Section 11.3. Partition. Each of the Members hereby irrevocably waives for the term of the Company any right that such Member may
have to maintain any action for partition with respect to the Company property. 
 Section 11.4. Entire Agreement. This
Agreement and the other documents contemplated hereby constitute the full and complete agreement of the parties hereto with respect to the subject matter hereof. 

Section 11.5. Severability. Every provision in this Agreement is intended to be severable. If any term or provision hereof is
illegal or invalid for any reason whatsoever, such illegality or invalidity shall not affect the validity of the remainder of this Agreement. 

Section 11.6. No Waiver. The failure of any Member to insist upon strict performance of a covenant hereunder or of any obligation
hereunder, irrespective of the length of time for which such failure continues, shall not constitute a waiver of such Member’s right to demand strict compliance in the future. No consent or waiver, express or implied, to or of any breach or
default in the performance of any obligation hereunder shall constitute a consent or waiver to or of any other breach or default in the performance of the same or any other obligation hereunder. 

Section 11.7. Applicable Law.
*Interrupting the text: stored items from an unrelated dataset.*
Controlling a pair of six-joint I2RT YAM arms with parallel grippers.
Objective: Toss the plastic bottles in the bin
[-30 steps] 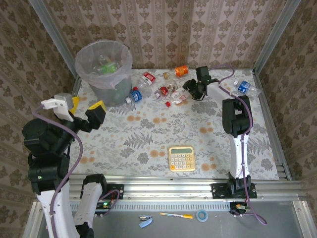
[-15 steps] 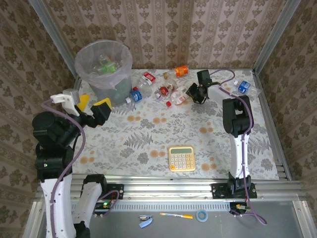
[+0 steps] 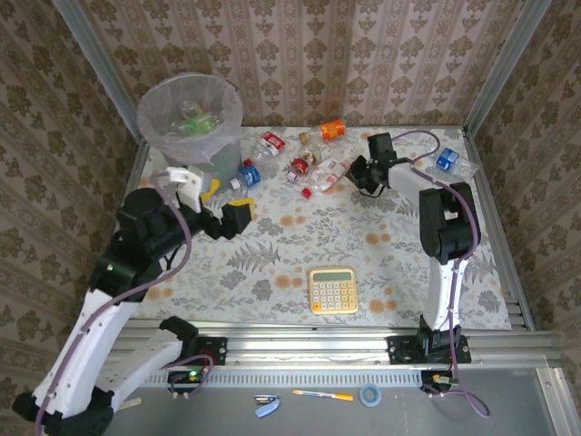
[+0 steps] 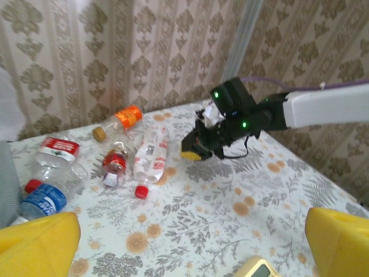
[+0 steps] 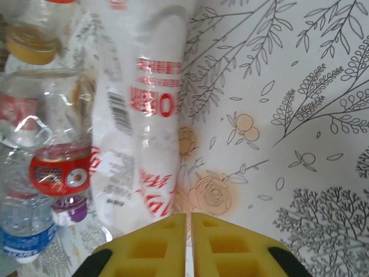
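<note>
Plainly, no brand can be read: the white-labelled bottle (image 5: 147,133) carries red characters and a barcode, upside down in the right wrist view, with a red-labelled bottle (image 5: 60,170) pressed against its side. The other plastic bottles (image 3: 300,168) lie strewn along the far side of the counter (image 3: 272,254), an orange-labelled bottle (image 3: 331,130) near the wall and a blue-labelled bottle (image 3: 247,174) at the foot of the bin (image 3: 189,118). More lie inside the bin, blurred by its liner. Since a second ago the right pincer (image 3: 354,172) has drawn shut, pads together at the white-labelled bottle's end; whether they nip its edge I cannot tell. The left pincer (image 3: 225,202), spread wide and empty, has swung inward from the counter's left edge. The calculator (image 4: 259,268) is cut off in the left wrist view.
</note>
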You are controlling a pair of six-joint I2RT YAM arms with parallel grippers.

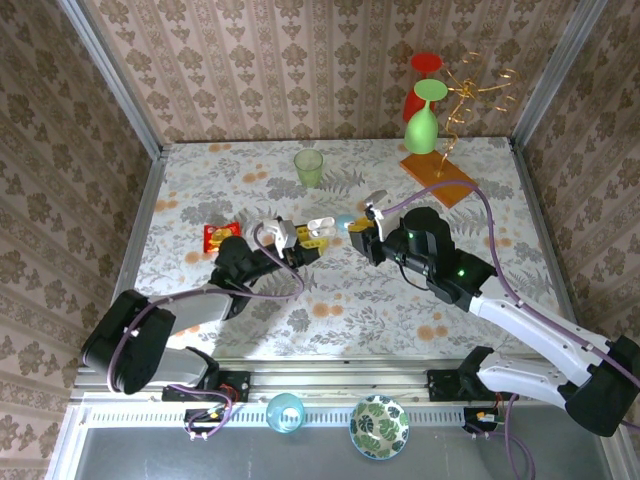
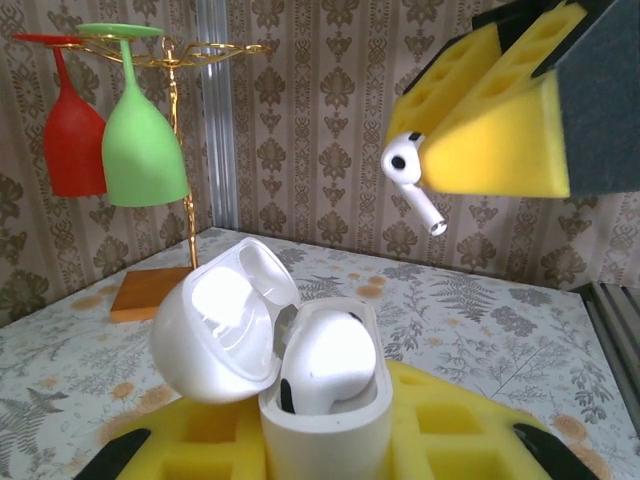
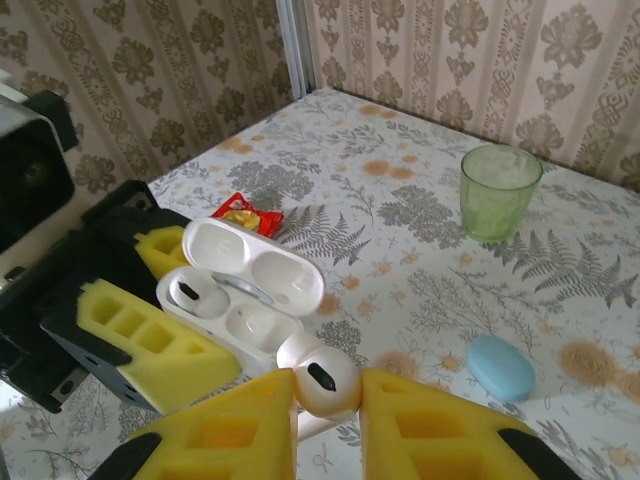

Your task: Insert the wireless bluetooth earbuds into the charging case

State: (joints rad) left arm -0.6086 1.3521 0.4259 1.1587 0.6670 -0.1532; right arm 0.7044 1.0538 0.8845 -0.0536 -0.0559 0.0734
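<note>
While my right claw (image 3: 324,388) pinches one earbud (image 3: 318,376) near the open case (image 3: 225,318), itself clamped in my left claw (image 2: 325,445), a tilted stem could miss the empty socket (image 3: 257,327) and fall.

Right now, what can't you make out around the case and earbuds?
Right wrist: lower stem of the held earbud is hidden between the pads of the right gripper.
Left wrist: base of the charging case is cut off by the bottom edge; its free slot is hidden behind the seated earbud.
Top external: print on the red packet is too small to read.
</note>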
This Agreement and the rights and obligations of the parties hereunder shall be governed by and
interpreted, construed and enforced in accordance with the internal laws of the State of Delaware, without regard to rules or principles of conflicts of law requiring the application of the law of another State. 

Section 11.8. Successors and Assigns. This Agreement shall be binding upon and inure to the benefit of the parties hereto and
their respective heirs, legal representatives, successors and assigns; provided, however, that no Member may Transfer all or any part of its rights or Company Interest or any interest under this Agreement except in accordance with Article IX.

 Section 11.9. Arbitration. Any dispute arising out of or relating to this Agreement, the Transaction Documents, or the
Company, including claims sounding in contract, tort, statutory or otherwise (a “Dispute”), shall be settled exclusively and finally by arbitration in accordance with this Section 11.9. 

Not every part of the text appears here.